# What you have to do
Begin at the top of the records and copy each line exactly. The line containing "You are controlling" is the last one to include.

Stored items
***

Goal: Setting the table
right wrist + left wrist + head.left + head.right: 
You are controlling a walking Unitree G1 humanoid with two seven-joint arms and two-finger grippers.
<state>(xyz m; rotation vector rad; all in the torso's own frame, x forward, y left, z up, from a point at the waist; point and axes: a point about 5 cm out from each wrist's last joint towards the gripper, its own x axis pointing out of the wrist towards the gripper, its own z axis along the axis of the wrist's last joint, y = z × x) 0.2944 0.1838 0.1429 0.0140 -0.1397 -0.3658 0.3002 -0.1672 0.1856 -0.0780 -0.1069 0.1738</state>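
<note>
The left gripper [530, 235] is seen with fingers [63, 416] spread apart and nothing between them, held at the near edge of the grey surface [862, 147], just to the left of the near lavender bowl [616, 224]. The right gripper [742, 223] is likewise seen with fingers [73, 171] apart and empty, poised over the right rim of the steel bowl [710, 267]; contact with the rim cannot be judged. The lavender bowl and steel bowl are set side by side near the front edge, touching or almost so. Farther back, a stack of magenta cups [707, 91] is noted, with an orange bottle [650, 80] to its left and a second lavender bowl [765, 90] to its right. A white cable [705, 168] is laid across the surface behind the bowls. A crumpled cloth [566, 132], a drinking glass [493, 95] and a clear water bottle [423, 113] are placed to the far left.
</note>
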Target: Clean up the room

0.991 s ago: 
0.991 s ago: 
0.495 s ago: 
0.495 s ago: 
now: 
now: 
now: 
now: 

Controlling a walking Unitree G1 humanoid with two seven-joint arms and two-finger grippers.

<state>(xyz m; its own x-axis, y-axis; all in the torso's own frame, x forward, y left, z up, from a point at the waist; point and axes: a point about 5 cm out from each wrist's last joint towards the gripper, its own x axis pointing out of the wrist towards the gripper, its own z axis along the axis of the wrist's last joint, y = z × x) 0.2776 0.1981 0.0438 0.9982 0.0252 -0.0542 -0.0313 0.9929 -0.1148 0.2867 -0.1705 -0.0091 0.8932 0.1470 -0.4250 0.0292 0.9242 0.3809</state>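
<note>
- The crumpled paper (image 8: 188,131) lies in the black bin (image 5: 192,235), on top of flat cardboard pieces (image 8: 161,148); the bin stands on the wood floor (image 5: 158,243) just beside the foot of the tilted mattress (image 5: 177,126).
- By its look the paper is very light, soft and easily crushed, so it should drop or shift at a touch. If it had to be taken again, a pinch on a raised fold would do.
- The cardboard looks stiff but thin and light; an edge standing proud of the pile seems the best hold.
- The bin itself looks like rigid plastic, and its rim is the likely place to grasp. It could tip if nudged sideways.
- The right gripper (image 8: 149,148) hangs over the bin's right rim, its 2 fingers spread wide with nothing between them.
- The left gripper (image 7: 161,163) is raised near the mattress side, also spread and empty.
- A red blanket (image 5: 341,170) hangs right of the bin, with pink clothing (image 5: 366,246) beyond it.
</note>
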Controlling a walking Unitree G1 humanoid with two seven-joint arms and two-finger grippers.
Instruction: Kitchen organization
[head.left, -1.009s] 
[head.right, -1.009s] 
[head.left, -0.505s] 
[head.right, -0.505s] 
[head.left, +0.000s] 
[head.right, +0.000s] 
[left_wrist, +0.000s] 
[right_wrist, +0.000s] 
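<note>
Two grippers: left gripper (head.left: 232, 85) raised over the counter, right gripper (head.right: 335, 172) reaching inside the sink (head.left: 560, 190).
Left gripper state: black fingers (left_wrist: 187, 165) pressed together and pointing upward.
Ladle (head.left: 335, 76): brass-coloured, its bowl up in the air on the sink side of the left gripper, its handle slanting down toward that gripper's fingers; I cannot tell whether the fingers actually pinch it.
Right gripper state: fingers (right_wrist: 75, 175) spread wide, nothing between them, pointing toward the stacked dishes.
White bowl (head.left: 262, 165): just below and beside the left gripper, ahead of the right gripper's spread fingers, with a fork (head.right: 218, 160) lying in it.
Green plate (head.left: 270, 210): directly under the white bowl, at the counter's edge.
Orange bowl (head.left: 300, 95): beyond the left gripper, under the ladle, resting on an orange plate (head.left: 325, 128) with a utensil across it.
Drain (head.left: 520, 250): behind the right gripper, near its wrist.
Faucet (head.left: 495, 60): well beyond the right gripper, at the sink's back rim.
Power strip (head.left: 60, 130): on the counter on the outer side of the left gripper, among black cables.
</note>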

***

# Output of the task
Goal: Setting the table
right wrist + left wrist + head.left + head.right: 
You are controlling a walking Unitree G1 humanoid with two seven-joint arms and two-finger grippers.

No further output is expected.